YOUR TASK
Lines with "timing": how many are there in the listing below? Reply with the number only.

========

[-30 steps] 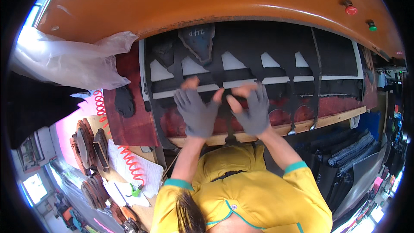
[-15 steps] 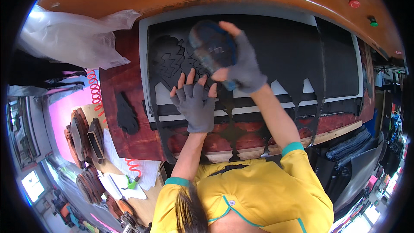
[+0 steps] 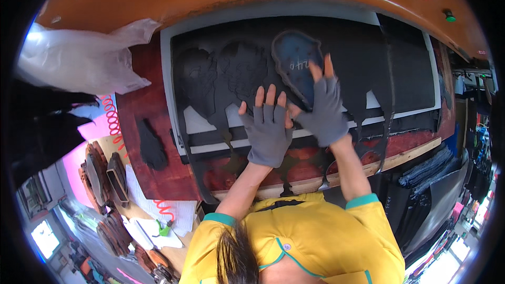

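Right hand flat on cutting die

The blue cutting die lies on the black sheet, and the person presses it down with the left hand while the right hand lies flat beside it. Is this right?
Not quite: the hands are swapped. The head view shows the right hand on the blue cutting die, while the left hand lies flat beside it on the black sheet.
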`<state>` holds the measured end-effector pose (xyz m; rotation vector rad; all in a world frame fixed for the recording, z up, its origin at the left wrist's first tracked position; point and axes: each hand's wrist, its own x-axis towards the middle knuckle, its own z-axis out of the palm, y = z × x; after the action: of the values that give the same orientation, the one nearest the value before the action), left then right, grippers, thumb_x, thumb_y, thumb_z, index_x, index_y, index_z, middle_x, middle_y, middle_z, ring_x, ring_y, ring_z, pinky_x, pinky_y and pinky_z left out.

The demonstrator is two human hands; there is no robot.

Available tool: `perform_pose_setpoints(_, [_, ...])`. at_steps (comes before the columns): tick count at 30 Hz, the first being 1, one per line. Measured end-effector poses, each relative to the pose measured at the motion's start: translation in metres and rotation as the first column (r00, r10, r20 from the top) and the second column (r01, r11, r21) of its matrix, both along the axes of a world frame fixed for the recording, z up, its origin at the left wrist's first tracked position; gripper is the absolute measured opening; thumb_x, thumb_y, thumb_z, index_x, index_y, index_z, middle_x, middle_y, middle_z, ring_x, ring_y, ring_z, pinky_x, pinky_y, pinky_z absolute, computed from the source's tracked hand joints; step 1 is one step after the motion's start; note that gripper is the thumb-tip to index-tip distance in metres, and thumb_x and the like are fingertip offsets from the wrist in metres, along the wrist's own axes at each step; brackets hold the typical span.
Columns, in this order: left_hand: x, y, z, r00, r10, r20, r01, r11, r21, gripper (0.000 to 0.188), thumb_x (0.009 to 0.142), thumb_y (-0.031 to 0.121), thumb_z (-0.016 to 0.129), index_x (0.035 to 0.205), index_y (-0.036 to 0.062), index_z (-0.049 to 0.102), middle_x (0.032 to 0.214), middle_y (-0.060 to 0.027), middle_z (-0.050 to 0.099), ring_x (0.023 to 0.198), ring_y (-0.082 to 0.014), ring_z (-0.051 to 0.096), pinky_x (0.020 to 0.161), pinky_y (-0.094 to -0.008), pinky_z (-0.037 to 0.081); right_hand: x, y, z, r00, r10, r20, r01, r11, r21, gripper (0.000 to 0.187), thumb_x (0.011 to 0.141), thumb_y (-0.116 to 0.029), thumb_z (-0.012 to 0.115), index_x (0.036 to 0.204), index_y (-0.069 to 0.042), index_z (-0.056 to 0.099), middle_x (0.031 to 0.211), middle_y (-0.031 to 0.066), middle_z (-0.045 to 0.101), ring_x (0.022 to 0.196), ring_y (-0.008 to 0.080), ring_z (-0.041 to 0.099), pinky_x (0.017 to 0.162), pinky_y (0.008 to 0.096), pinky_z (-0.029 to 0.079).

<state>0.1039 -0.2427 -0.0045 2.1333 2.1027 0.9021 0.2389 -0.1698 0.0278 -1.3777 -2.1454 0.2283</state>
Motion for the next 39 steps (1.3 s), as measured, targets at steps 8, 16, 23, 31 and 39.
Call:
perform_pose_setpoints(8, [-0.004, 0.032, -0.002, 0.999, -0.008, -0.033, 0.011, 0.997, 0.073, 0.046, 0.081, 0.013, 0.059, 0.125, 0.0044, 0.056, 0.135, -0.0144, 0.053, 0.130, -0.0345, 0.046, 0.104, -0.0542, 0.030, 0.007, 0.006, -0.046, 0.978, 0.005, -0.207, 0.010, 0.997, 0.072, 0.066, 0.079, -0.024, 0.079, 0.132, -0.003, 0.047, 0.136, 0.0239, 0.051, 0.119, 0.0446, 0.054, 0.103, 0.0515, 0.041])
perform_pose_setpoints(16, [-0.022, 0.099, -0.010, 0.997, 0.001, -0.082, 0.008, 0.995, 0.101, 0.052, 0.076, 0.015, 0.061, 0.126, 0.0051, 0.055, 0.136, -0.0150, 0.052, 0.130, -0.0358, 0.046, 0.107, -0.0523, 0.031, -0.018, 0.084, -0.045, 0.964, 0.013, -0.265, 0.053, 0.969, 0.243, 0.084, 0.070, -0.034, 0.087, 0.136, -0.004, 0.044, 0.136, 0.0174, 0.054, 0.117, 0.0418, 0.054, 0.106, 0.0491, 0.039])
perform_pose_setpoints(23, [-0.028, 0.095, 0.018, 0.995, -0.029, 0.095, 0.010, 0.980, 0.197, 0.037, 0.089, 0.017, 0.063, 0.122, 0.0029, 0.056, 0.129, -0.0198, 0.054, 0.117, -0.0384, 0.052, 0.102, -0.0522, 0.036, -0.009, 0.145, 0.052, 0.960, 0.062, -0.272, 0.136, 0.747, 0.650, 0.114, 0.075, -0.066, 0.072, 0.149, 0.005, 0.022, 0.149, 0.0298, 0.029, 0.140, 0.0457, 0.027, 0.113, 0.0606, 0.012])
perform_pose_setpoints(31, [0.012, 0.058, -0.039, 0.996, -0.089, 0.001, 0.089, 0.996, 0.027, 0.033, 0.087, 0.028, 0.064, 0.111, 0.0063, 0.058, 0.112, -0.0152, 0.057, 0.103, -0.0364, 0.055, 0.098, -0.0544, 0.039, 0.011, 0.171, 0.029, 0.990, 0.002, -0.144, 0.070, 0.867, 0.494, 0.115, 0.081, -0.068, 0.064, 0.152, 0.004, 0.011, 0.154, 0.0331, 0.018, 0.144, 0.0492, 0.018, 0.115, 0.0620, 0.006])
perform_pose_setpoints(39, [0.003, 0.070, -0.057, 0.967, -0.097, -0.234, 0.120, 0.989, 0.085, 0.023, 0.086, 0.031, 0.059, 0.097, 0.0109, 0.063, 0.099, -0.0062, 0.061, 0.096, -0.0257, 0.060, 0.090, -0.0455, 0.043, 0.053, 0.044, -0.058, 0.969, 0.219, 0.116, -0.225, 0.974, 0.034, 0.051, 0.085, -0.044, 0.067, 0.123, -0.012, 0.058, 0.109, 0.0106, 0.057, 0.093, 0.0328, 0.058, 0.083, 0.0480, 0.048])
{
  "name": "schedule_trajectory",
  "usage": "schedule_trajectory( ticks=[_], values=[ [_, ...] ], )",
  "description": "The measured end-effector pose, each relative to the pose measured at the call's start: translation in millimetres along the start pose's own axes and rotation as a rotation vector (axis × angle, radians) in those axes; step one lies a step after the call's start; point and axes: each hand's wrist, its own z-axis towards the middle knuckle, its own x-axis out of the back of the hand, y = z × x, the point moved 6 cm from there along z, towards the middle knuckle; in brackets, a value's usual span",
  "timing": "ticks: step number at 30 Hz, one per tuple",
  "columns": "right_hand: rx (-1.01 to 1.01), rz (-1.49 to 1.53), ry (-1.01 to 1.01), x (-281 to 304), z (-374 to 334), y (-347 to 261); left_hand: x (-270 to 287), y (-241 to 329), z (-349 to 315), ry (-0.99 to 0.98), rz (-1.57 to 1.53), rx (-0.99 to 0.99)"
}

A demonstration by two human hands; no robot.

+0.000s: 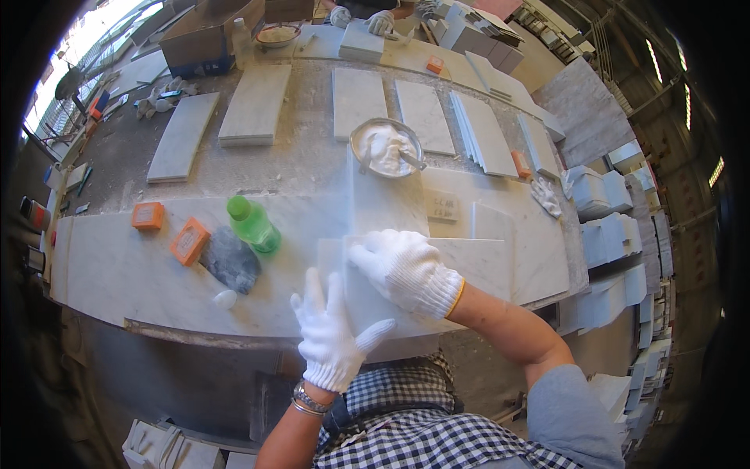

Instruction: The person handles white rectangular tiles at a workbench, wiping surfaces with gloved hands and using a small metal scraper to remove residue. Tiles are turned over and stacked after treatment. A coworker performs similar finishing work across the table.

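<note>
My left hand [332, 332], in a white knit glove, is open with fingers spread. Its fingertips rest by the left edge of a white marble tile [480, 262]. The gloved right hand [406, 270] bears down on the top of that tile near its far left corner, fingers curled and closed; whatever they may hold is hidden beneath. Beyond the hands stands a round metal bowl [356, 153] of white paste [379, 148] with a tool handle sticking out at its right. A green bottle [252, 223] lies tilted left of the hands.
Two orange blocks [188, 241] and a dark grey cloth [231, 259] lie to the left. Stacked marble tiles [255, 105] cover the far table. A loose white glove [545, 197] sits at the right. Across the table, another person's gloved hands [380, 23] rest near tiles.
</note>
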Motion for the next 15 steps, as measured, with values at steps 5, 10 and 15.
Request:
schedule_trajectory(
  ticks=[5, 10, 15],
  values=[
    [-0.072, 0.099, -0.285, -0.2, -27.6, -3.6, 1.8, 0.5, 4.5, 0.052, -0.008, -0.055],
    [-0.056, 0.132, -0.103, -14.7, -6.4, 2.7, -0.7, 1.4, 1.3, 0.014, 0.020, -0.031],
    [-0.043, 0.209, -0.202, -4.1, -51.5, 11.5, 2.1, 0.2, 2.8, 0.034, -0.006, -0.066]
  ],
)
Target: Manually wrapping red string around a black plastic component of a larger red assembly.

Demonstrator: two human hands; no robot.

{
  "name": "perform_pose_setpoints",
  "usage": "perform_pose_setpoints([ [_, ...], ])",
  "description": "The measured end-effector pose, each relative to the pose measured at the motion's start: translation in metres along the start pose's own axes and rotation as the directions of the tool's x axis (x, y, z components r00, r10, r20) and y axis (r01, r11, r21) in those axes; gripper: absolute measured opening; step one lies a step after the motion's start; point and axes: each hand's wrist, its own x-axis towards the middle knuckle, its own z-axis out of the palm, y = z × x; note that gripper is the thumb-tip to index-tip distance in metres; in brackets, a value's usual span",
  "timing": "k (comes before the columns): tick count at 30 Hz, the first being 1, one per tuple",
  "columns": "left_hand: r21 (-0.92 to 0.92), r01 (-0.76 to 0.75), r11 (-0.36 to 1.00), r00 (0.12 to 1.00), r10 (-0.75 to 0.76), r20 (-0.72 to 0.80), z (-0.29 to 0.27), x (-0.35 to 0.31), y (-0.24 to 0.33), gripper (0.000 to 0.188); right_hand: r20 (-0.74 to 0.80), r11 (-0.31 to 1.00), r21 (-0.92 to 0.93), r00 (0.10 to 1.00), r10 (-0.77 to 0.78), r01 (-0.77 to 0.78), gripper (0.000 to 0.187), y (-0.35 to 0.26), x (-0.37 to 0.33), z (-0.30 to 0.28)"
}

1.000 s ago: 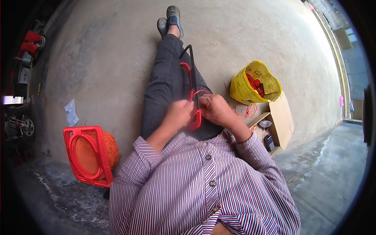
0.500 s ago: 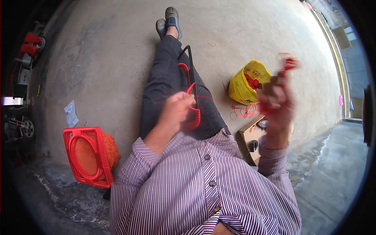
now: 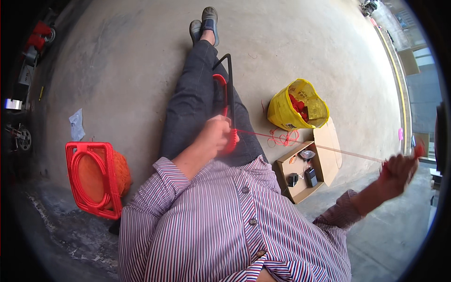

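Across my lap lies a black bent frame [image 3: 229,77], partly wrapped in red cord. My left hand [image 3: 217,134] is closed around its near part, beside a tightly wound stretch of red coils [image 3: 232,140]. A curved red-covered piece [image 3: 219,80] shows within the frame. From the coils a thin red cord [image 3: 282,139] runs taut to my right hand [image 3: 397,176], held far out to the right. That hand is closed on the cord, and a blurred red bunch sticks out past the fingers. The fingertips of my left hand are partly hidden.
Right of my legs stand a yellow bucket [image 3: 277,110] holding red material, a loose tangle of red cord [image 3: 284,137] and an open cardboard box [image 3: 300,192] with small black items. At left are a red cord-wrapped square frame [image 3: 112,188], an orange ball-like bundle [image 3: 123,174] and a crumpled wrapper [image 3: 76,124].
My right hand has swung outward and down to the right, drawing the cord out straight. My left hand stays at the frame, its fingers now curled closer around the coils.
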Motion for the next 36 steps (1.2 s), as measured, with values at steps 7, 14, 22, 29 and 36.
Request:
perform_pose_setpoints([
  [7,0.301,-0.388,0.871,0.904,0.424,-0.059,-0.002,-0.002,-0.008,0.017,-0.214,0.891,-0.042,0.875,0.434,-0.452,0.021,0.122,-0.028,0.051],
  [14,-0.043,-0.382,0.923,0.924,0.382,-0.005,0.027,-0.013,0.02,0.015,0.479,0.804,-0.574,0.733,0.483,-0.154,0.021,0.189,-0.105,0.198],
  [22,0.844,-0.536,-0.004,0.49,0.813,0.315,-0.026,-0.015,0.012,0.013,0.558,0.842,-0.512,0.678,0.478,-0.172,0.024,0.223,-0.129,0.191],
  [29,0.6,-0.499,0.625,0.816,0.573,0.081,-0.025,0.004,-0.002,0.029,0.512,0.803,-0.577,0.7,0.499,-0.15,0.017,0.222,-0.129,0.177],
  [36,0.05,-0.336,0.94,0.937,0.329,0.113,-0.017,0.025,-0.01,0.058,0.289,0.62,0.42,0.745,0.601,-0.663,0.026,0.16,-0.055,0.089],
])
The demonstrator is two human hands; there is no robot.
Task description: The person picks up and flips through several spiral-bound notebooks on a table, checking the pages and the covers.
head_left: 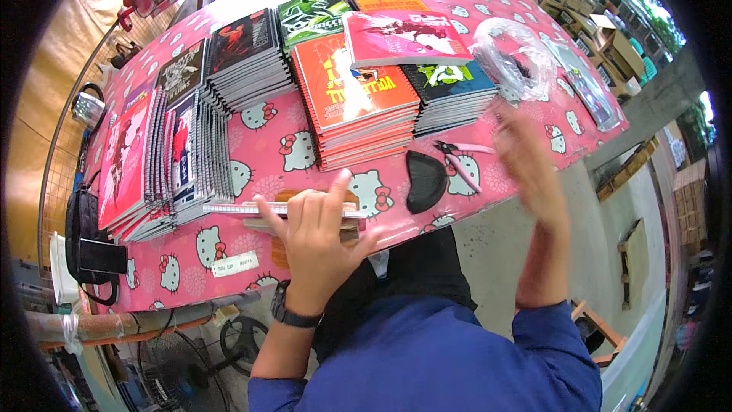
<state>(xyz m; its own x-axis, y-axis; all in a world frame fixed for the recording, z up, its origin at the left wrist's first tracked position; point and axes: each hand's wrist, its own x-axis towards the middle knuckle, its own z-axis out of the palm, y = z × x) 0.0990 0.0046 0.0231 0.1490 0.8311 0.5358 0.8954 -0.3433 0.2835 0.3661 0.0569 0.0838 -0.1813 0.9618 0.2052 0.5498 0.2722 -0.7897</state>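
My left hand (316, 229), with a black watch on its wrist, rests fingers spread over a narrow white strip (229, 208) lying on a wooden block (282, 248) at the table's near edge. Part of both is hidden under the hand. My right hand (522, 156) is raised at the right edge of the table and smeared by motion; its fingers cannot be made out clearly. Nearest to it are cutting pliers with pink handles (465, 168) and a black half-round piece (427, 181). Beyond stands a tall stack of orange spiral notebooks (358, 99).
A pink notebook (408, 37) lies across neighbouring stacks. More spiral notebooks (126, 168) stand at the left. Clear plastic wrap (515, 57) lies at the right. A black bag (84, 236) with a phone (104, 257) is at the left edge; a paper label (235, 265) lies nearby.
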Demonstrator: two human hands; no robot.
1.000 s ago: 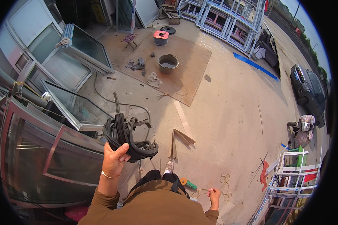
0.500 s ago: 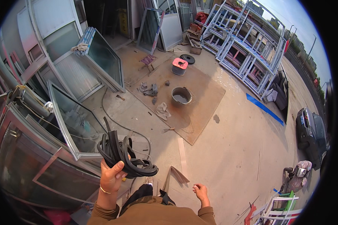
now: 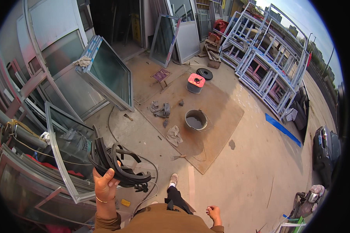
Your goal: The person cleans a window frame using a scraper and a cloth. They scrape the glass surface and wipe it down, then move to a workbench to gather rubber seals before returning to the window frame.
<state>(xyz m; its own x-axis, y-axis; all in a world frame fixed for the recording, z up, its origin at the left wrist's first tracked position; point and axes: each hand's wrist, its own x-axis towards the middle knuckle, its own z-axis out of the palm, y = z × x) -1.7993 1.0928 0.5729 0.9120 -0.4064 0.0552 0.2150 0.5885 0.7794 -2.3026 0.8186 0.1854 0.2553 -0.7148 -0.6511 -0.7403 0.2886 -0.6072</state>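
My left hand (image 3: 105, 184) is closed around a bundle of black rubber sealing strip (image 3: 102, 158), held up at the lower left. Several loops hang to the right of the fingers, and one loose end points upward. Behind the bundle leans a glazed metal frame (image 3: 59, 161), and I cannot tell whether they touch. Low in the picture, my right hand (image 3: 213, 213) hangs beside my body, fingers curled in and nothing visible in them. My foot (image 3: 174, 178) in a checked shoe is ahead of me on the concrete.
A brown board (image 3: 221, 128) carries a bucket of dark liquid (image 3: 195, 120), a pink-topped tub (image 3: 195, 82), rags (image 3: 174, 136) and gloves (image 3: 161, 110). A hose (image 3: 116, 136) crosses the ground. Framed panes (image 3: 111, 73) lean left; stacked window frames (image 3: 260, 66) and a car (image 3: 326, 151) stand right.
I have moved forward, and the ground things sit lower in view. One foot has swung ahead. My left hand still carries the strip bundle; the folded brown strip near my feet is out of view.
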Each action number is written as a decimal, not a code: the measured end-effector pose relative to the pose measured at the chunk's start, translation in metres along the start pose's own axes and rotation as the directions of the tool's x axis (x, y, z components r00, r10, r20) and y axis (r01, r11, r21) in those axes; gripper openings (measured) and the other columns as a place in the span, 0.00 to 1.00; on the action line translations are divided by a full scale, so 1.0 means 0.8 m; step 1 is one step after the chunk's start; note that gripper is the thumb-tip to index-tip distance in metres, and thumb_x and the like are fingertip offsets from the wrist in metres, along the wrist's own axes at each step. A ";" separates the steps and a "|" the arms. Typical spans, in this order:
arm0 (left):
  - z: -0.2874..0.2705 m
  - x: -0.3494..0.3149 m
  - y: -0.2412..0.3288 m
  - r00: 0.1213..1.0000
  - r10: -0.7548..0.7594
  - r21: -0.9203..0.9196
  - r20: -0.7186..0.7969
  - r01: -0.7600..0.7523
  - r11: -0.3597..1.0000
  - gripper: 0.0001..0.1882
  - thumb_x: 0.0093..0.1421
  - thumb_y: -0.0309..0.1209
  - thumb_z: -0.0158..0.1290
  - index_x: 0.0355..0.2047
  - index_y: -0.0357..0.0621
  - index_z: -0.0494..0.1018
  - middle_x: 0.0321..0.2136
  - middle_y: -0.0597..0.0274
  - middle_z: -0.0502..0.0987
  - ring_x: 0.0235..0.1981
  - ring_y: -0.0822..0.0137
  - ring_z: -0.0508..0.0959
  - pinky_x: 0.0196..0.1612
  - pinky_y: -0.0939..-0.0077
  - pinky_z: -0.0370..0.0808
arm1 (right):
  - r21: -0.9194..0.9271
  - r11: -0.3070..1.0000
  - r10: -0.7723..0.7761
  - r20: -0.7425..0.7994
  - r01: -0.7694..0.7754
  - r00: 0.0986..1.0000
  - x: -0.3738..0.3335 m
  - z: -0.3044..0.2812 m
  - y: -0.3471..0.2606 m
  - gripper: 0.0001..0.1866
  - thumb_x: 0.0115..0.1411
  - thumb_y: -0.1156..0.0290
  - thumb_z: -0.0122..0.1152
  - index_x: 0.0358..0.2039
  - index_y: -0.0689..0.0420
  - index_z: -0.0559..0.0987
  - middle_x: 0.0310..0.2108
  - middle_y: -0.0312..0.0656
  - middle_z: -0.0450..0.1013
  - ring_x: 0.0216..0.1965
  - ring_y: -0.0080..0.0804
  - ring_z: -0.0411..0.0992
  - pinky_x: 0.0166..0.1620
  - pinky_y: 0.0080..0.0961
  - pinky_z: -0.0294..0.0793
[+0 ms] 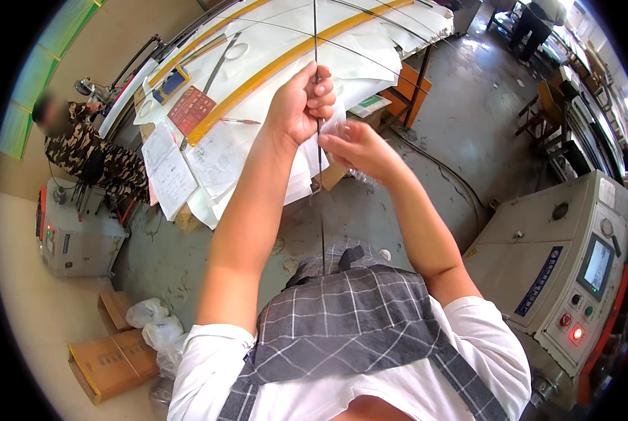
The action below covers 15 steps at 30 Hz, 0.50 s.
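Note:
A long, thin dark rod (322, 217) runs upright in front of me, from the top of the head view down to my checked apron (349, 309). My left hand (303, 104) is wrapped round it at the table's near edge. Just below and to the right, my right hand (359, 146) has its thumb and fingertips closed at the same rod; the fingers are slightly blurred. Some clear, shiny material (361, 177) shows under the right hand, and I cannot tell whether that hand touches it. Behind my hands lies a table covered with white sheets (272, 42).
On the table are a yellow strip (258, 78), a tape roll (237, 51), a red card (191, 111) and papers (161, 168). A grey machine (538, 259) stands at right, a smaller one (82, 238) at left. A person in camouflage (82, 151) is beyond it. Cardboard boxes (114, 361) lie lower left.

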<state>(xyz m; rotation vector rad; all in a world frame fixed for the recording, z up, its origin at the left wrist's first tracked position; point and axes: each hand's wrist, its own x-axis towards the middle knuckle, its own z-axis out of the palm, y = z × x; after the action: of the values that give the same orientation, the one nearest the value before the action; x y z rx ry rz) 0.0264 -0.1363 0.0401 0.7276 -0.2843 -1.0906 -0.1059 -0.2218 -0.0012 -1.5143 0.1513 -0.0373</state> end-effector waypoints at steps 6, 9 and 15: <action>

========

TASK RESPONSE
2